Reputation: 333
I have implemented quick sort algorithm in Rcpp, but it works significantly slower than sort(array, method="quick")
for large arrays. Why?
Here is my Rcpp code
// partition using hoare's scheme
#include <Rcpp.h>
using namespace Rcpp;
int partition(NumericVector a,int start,int end)
{
double pivot = a[end];
int i = start - 1;
int j = end + 1;
//Rcout << a <<"\n";
while(1)
{
do {
i++;
} while (a[i] < pivot);
do {
j--;
} while (pivot < a[j]);
if(i > j)
return j;
//special.Swap(a, i, j);
std::swap(a[i], a[j]);
}
}
void qsort(NumericVector a,int start,int end)
{
//Rcout << start <<"," << end <<"\n";
if(start < end)
{
int P_index = partition(a, start, end);
//Rcout << P_index << "\n";
qsort(a, start, P_index);
qsort(a, P_index + 1, end);
}
}
// [[Rcpp::export]]
NumericVector QuickSortH_WC(NumericVector arr)
{
int len = arr.size();
qsort(arr, 0, len-1);
//Rcout << arr <<"\n";
return 1;
}
Also for arrays with floating values, the algorithm is worse. I want to make a comparison with hoare's and lomuto partitioning scheme, But I do not know whether this implementation has any flaw in it for which algorithm works slower.
Upvotes: 2
Views: 182
Reputation: 26823
The main reason for the inefficiency of your code seems to be mixing of the two partitioning schemes you want to compare. You claim to use the Hoare partition scheme, and the code looks very much like it, but pivot
is calculated according to the Lomuto partition scheme. In addition, you should return j
if i >= j
, not if i > j
. Fixing these two things and replacing i++
with the slightly faster ++i
I get:
// partition using hoare's scheme
#include <Rcpp.h>
using namespace Rcpp;
int partition(NumericVector a,int start,int end)
{
double pivot = a[(start + end) / 2];
int i = start - 1;
int j = end + 1;
//Rcout << a <<"\n";
while(1)
{
do {
++i;
} while (a[i] < pivot);
do {
--j;
} while (pivot < a[j]);
if(i >= j)
return j;
//special.Swap(a, i, j);
std::swap(a[i], a[j]);
}
}
void qsort(NumericVector a,int start,int end)
{
//Rcout << start <<"," << end <<"\n";
if(start < end)
{
int P_index = partition(a, start, end);
//Rcout << P_index << "\n";
qsort(a, start, P_index);
qsort(a, P_index + 1, end);
}
}
// [[Rcpp::export]]
NumericVector QuickSortH_WC(NumericVector arr)
{
int len = arr.size();
qsort(arr, 0, len-1);
//Rcout << arr <<"\n";
return arr;
}
/*** R
set.seed(42)
dat <- runif(1e6)
bench::mark(QuickSortH_WC(dat), sort(dat, method="quick"))
*/
Output
> bench::mark(QuickSortH_WC(dat), sort(dat, method="quick"))
# A tibble: 2 x 13
expression min median `itr/sec` mem_alloc `gc/sec` n_itr
<bch:expr> <bch:> <bch:t> <dbl> <bch:byt> <dbl> <int>
1 QuickSortH_WC(dat) 95.7ms 100.5ms 8.63 2.49KB 43.2 5
2 sort(dat, method = "quick") 15ms 16.5ms 53.1 11.44MB 23.6 27
# … with 6 more variables: n_gc <dbl>, total_time <bch:tm>, result <list>,
# memory <list>, time <list>, gc <list>
Warning message:
Some expressions had a GC in every iteration; so filtering is disabled.

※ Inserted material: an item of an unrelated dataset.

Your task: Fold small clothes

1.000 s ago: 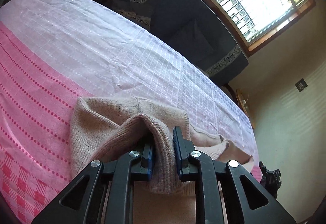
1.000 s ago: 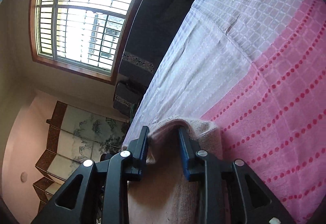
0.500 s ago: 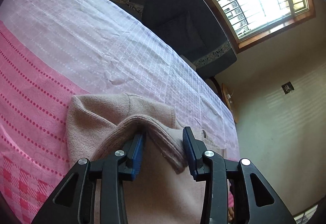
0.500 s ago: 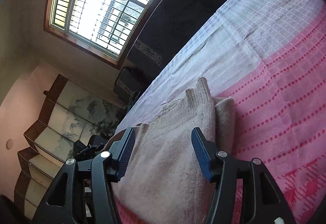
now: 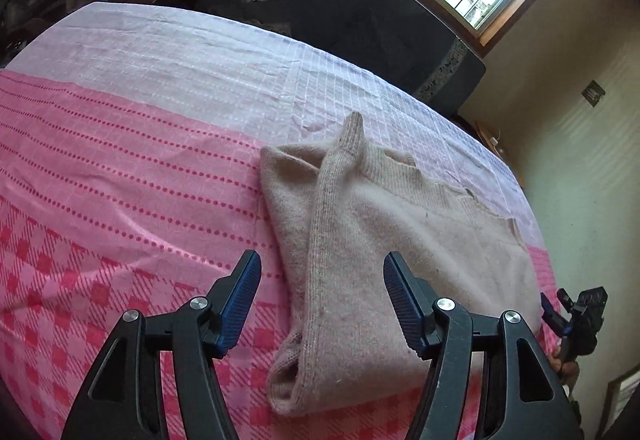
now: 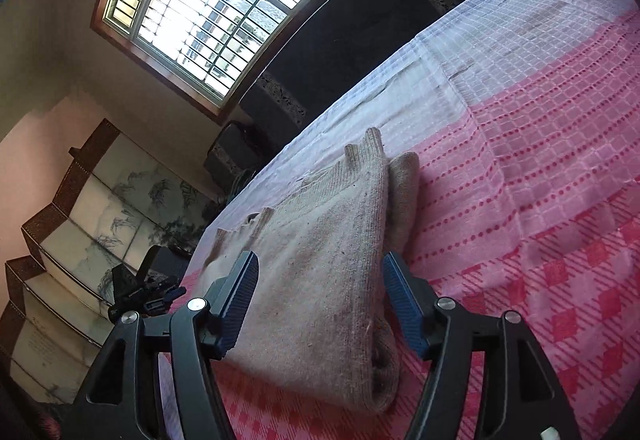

So while this method is about a factor of 7 slow than R's sort
, it has at least comparable order of magnitude for the run time. (Thanks @JosephWood for digging out the link). And Wikipedia lists even more improvements over these two schemas.
BTW, I also changed the wrapper function to return the changed array. This allows me to use the default behavior of bench::mark
which is to compare the returned results. I find that useful ...
Upvotes: 3
Reputation: 131
Rcpp apply recursive functions badly. I suggest iterative quick sort implementation:
void _Quick_sorti( double _array[],int _l,int _h){
int *_stack=new int [_h-_l+1]; double _tmp;int _i,_p,_top=-1;
_stack[++_top]=_l;_stack[++_top]=_h;
while(_top>=0){
_h=_stack[_top--];_l=_stack[_top--];
_tmp=_array[_h];
_i=_l-1;
for(int _j=_l;_j<=_h-1;_j++){
if(_array[_j]<=_tmp){_i++;std::swap(_array[_i],_array[_j]);}
}
_p=_i+1;
std::swap(_array[_p],_array[_h]);
if(_p-1>_l){_stack[++_top]=_l;_stack[++_top]=_p-1;}
if(_p+1<_h){_stack[++_top]=_p+1;_stack[++_top]=_h;}
}
delete _stack;
}
// [[Rcpp::export]]
SEXP Quick_sorti(SEXP &unsorted) { //run
SEXP temp=clone(unsorted);// or Rf_duplicate
double *z=REAL(temp);
int N=LENGTH(temp)-1;
int k=0;
_Quick_sorti(z,k,N); // note that we have provide lvalue (if we put 0 it will not works int place of N)
return temp;}
The code is adapted from a macros that include '_' prefix and look ugly moreover it use R
internals. Adding stack imply N more memory requirement.
Upvotes: 1